Scraping data using Robobrowser

0

I'm trying to scrape a form, to insert an attachment and send, using Robobrowser.

To open the page I do:

browser.open('url')

To get the form I do:

form = browser.get_form(id='id_form')

To insert the data into the form I do:

form['data_dia'] = '25'  # por exemplo

To submit the form I do:

browser.submit_form(form, form['btnEnviar'])

or just

browser.submit_form(form)

But this is not working, the form is not being sent. When I try to fetch all inputs from the page, I find that the send button is not coming from the Robobrowser.

Doing,

todos_inputs = browser.find_all('input')

        for t in todos_inputs:
            print(t)

I do not get the input tag with id 'btnEnviar', which in the html code of the page is inside the form. The other form inputs are coming, such as 'day', 'month' and 'year', for example.

I did not post the html code because it needs login and password to access.

The problem is that Robobrowser is not able to wipe all the information in the html, only one part, so that I can not send the form. Is there a solution to this? Or is there another way to fill out a form and submit it with other tools except RoboBrowser and BeautifulSoup?

    
asked by anonymous 12.12.2018 / 16:40

1 answer

2

Robobrowser is a module that combines requests to download pages and BeautifulSoup to parse them.

Your problem is that the button you want to click probably does not even exist on the page! It is very likely that the pages of the website you want to use, as well as many others on the internet, are made incomplete without all the elements, and only then are those elements placed on the page through code made in javascript that runs in your browser after loading.

So by inspecting the page code using your browser, javascript will already have executed and completed the elements dynamically, so you'll find the button there. Since BeautifulSoup does not execute javascript, the button that it parsed in memory when running the script does not exist.

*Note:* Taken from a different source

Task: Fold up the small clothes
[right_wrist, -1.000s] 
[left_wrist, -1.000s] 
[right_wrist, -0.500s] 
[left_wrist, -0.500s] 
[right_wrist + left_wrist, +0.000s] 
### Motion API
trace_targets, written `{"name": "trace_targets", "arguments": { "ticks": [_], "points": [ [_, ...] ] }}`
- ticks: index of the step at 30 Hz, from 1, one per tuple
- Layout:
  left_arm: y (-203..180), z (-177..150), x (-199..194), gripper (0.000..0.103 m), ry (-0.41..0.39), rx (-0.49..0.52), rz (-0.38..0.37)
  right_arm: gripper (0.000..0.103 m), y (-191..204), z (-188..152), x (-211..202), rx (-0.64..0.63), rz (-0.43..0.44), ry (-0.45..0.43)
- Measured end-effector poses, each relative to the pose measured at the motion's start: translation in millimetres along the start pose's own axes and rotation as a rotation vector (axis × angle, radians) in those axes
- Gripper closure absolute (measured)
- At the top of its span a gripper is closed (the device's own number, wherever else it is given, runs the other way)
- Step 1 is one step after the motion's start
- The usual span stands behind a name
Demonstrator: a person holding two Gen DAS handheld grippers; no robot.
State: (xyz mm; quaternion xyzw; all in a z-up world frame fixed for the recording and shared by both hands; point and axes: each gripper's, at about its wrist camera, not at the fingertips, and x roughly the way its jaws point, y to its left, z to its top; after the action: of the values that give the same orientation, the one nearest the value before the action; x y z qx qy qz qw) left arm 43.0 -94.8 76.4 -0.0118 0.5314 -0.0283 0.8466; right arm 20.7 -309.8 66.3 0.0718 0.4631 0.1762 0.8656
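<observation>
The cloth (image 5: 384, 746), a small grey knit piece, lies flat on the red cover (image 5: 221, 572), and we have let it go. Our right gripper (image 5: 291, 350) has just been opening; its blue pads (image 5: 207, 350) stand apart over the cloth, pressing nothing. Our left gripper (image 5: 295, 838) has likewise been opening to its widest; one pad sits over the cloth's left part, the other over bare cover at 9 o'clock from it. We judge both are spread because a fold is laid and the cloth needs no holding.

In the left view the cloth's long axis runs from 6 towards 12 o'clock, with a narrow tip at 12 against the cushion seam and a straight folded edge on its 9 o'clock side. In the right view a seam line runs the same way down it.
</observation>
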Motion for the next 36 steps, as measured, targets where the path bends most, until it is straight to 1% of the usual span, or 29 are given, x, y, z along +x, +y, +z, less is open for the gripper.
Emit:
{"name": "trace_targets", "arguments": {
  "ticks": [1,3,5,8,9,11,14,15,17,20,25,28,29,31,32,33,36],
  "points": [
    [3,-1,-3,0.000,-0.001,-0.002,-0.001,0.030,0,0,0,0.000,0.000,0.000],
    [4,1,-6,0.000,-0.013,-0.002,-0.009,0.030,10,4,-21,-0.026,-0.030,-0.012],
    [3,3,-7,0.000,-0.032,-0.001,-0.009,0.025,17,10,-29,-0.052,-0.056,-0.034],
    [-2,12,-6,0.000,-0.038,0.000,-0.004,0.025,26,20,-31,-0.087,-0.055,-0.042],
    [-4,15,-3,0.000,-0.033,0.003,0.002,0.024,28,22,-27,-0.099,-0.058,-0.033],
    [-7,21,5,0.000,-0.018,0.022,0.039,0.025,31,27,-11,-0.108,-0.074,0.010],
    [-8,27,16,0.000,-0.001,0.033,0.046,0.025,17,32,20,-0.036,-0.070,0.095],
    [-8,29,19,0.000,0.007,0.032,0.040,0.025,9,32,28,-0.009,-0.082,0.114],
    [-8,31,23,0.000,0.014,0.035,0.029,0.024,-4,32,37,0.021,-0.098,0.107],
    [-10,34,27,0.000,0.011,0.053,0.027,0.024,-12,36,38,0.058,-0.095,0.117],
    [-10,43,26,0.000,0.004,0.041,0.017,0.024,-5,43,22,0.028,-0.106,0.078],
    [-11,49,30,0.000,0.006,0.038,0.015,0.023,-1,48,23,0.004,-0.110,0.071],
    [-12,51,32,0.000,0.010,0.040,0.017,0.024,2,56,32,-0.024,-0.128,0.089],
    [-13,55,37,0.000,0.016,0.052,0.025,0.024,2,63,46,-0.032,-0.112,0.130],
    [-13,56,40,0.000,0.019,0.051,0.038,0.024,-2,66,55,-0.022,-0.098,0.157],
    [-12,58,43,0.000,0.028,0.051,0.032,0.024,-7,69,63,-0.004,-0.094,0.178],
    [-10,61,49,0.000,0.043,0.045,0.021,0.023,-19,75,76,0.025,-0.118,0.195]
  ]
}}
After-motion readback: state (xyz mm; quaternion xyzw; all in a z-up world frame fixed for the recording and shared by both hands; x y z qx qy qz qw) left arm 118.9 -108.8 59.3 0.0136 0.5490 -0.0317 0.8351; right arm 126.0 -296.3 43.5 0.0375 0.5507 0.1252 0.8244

This is very common in today's web pages, which are very dynamic. Leaving you with two options:

  • Parse the javascript code of the page and find out where it creates the button. Or analyze what the button does. You can read and follow the javascript code manually until you find a way to mimic what it does when you click that button, which parameters to pass, and so on. Then write code in python to simulate these actions. It is not an easy task but the code would be quite optimized because it would be python code without having to open a real browser, which would be the second option:

  • Use a real browser, which runs javascript. The Selenium library allows you to open and control a real browser window through your script. As the page will open in a browser, javascript will work and you can click the button. The downside is that opening a browser is cumbersome and slow, as well as loading many unnecessary elements and images into the process, so it would not be as efficient as directly accessing the source.

12.12.2018 / 16:51